Song camps funcionam de várias maneiras. A mais comum é separar os autores em grupos formados por compositores, produtores e beatmakers que, juntos, quebram a cabeça em busca da canção perfeita. Ela pode sair de um tema livre ou de algo previamente encomendado pelo artista –cuja presença, aliás, é facultativa.

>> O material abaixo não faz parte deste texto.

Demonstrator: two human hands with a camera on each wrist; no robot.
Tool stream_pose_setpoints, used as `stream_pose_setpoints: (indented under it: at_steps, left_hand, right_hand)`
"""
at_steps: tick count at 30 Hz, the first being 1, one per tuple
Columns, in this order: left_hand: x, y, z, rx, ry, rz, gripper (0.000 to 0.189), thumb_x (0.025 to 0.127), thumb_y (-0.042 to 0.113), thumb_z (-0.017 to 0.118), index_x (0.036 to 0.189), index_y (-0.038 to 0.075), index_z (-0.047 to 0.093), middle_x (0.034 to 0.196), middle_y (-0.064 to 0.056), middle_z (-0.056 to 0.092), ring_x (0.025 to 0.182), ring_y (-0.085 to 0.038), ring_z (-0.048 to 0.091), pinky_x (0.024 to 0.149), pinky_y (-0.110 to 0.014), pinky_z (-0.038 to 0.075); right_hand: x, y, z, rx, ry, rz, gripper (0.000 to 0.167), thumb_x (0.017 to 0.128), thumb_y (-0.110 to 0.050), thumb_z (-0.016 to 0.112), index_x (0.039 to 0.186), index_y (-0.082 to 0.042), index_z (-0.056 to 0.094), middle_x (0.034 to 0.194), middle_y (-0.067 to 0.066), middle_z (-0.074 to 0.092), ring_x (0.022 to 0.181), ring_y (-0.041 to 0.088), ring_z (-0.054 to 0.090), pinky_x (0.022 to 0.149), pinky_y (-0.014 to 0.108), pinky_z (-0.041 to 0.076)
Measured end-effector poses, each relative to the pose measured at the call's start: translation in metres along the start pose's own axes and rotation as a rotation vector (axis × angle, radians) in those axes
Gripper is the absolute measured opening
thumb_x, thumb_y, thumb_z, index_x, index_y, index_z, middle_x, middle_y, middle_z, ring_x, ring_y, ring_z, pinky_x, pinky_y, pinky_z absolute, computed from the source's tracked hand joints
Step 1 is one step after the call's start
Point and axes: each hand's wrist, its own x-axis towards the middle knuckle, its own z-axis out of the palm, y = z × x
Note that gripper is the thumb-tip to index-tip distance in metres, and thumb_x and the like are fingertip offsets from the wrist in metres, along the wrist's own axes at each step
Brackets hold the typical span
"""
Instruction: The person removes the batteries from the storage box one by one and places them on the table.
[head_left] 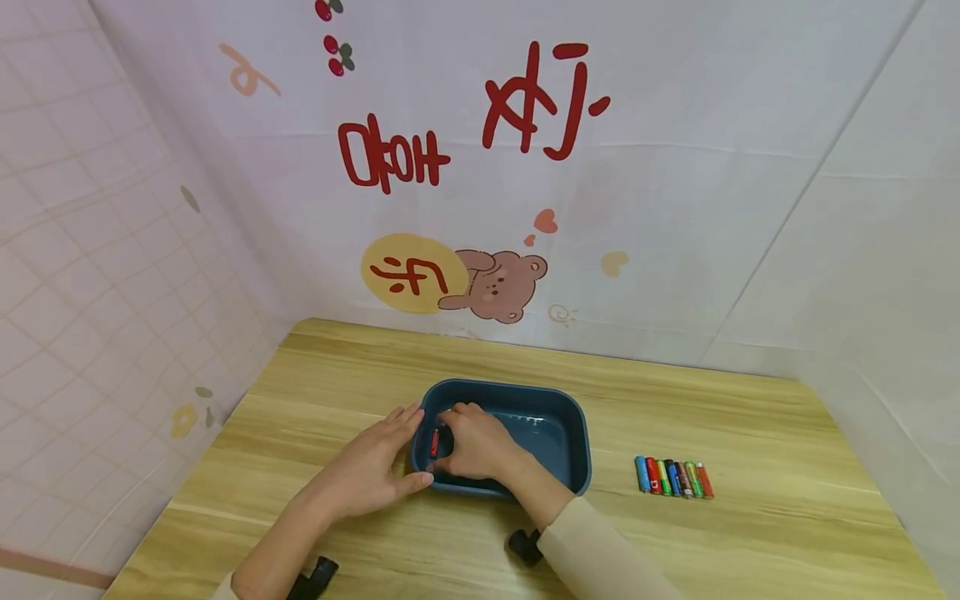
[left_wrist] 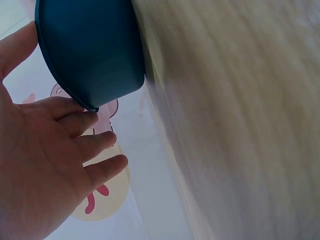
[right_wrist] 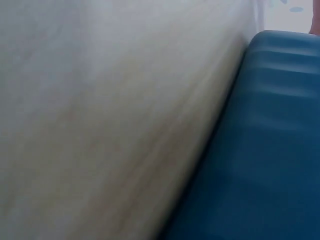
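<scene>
A dark blue rectangular box [head_left: 551, 397] with rounded corners stands on the wooden table. Against its left end, in the head view, my left hand [head_left: 375, 462] spreads its thumb and fingers at the rim; the left wrist view shows the thumb and index fingertip touching the box [left_wrist: 95, 50]. My right hand [head_left: 476, 442] reaches down inside the box, thumb and fingers spread around a small red battery [head_left: 435, 443] near the left wall. In the right wrist view only the outside of the box [right_wrist: 260, 150] shows; that hand is out of sight.
Several coloured batteries [head_left: 674, 477] lie side by side in a row on the table [head_left: 787, 533], right of the box. Black wrist mounts [head_left: 525, 547] sit under the forearms. A white printed cloth [head_left: 660, 208] hangs behind the table.
</scene>
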Motion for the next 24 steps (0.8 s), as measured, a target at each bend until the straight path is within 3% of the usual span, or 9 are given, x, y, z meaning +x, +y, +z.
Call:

Alguns levam um estudo prévio da biografia do agraciado. “Gosto de conhecer as redes sociais dos artistas, ver como se comunicam com os fãs e, sempre que possível, conversar com eles para entender sobre qual assunto querem falar”, diz Lary, coautora dos duetos “Love Love”, de Melody e Naldo, “Joia Rara”, de Pedro Sampaio com MC Tato, e “Quase Não Namoro”, de Juliette e Marina Sena.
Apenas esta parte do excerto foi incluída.